17.5°13.3. ■ Mass spectrum (Revised 7Qev) M m/z494 (d Solubility in solvents Soluble in chloroform, ethanol, methanol, chloroform-methanol mixture, dimethyl sulfoxide, and pyridine. Slightly soluble in n-hexane, benzene, diethyl ether, and water. 0 Color reaction Represents reddish-brown color with ferric chloride reagent. Represents reddish-purple color with vanillin sulfate reagent. Ninhydrin reagent,
No color develops in Dragendorff reagent. ■ Distinction between basic, acidic, and neutral Acidic 0 Color and properties of the substance Colorless acicular crystals [Phase] Thin layer chromatography carrier Nisilica gel plate F□4 (manufactured by Merck & Co., Ltd.) Below, O molecular formula % formula % 2, The novel antibiotic 888201B according to claim 1, whose structure is represented by the following formula. 3. Novel antibiotic 888 belonging to the genus Streptomyces
201 e Cultivated on the producing bacteria, and obtained the following physical and chemical properties from the culture: ■ Elemental analysis OHN Experimental value (C 70.45 7.72 5.55 Theoretical value ←) 70.42 7.74 5.66 ■ Molecular weight 494.63 ■Melting point 254-257℃ (decomposed) ■Specific rotation (UV absorption spectrum 1KBr method) 320nm (ε12400) 325nm [" 16900) 325nm l g16600) ■Infrared absorption spectrum 1KBr method) Figure 2■ JR- NMR spectrum/1190 MHz) TMa in deuterated pyridine solution was measured as a reference substance.

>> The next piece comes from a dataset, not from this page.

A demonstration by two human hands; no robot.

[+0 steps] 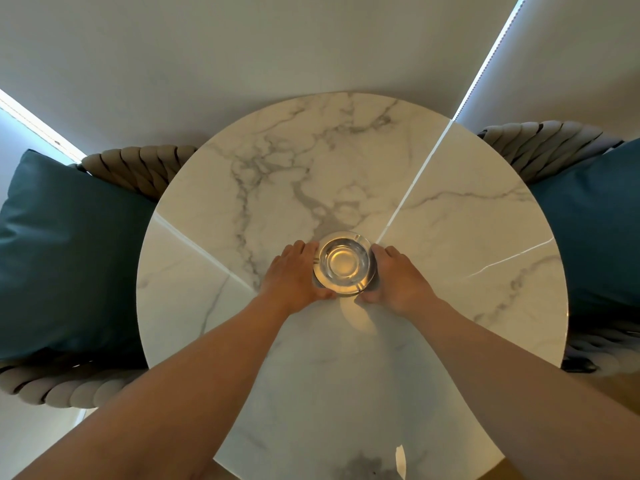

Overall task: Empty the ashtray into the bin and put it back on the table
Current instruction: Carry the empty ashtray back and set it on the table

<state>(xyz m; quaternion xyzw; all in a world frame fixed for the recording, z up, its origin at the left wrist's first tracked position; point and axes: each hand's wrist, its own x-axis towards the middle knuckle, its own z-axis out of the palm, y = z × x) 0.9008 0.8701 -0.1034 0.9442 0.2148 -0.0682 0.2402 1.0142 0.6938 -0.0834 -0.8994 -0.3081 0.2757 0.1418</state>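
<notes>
1. head view: my left hand (294,275) and right hand (398,278) cup the glass ashtray (344,262) from both sides, fingers curled against its rim, near the middle of the round table (467,220).
2. it looks empty, so i judge this the putting-back step; next i need only let go gently. no bin in sight.

ok so my ashtray (344,263): round clear glass, upright, looks empty, sitting mid-frame on the white marble surface (450,237).
</notes>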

Figure ■ "C-NMR spectrum TMS in deuterated pyridine solution (measured as a z reference material. δlppm) 196.8, 176.8, 173.4
,166.8°149.8,139.5,125.4,
124.0°102.1.62.3.57.5.53.
4,50.3. 49.3, 47.8, 46.5, 46.0, 4
1.2. 41.1, 39.4, 38.7.36.9, 33.4°27.9, 26.2, 23.1, 21.6, 17.5°13.3. ■ Mass spectrum (Ef0ev) M"m/z 494 [Phase] Solubility in solvents Soluble in chloroform, ethanol, methanol, chloroform-methanol mixture, dimethylformamide, dimethyl sulfoxide, pyridine. n-hexane, benzene, diethyl Difficult to ether and water. 0 Color reaction: ferric chloride reagent produces a reddish-brown color. Vanillin sulfate reagent produces a reddish-purple color. Ninhydrin reagent,
No color develops in Dragendorff reagent. 0 Distinction between basic, acidic, and neutral Acidic 0 Color and properties of the substance Colorless needle-like crystals 0 Thin layer chromatography J-type Nijiri gel plate F 2M & (manufactured by Merck & Co.) 6 Antibiotics with the molecular formula % formula % 5s82018 k A method for producing the novel antibiotic BB8201B, which is characterized by its collection.